Work instruction: Copy out each line of the data that includes the string "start".

Information shown:

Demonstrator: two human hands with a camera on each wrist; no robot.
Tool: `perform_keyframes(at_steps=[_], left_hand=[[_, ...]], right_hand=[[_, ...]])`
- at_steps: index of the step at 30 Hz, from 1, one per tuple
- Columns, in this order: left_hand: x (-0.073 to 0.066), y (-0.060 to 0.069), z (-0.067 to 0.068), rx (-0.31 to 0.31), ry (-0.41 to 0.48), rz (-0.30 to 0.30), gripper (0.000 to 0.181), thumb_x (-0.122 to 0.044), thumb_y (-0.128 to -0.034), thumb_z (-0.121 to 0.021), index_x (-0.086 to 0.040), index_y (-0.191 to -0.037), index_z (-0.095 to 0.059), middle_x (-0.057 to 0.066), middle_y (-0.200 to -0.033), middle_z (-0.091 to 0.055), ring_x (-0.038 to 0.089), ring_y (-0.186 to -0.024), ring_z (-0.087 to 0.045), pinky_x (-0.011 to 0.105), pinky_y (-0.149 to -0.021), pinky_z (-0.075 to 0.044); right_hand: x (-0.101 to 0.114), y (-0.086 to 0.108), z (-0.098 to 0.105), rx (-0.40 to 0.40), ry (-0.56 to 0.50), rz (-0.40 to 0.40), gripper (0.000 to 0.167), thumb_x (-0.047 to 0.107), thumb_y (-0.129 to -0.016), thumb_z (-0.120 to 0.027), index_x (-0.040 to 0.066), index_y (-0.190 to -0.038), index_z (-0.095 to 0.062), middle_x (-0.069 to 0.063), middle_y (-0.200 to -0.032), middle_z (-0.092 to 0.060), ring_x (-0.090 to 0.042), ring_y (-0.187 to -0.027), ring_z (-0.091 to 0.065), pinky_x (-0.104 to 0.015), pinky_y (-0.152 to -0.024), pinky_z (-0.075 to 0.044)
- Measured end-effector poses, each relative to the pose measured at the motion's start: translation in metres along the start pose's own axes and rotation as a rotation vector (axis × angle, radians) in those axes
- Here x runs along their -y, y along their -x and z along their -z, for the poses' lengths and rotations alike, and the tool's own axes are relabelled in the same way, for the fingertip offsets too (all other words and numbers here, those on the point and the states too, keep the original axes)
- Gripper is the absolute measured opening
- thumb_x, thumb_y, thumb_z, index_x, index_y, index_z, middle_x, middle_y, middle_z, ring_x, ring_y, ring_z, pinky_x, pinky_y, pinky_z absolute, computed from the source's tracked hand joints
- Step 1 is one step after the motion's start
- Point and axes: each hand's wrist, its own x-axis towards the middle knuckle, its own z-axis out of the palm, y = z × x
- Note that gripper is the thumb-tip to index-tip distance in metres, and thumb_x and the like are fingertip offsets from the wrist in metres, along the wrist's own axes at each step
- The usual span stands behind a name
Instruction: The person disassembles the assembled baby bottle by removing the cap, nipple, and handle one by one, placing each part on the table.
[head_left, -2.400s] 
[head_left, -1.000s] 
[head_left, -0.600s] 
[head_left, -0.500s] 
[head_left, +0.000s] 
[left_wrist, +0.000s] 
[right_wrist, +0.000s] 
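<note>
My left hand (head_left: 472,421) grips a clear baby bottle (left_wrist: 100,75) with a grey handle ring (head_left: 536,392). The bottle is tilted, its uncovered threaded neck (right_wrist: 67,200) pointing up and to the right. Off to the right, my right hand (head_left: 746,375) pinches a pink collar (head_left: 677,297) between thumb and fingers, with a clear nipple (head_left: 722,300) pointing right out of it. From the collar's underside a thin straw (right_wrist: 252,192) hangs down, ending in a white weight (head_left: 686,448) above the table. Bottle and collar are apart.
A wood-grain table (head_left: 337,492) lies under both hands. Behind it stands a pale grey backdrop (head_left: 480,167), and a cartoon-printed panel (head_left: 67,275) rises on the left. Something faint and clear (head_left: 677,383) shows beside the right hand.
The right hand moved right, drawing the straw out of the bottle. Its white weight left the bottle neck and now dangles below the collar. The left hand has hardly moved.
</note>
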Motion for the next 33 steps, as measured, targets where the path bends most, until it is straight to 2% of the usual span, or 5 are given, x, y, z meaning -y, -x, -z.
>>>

Task result:
- Measured end-effector poses, each relative to the pose measured at the motion's start: translation in metres along the start pose's own axes and rotation as a rotation vector (axis × angle, radians) in those axes
- Step 1 is one step after the motion's start

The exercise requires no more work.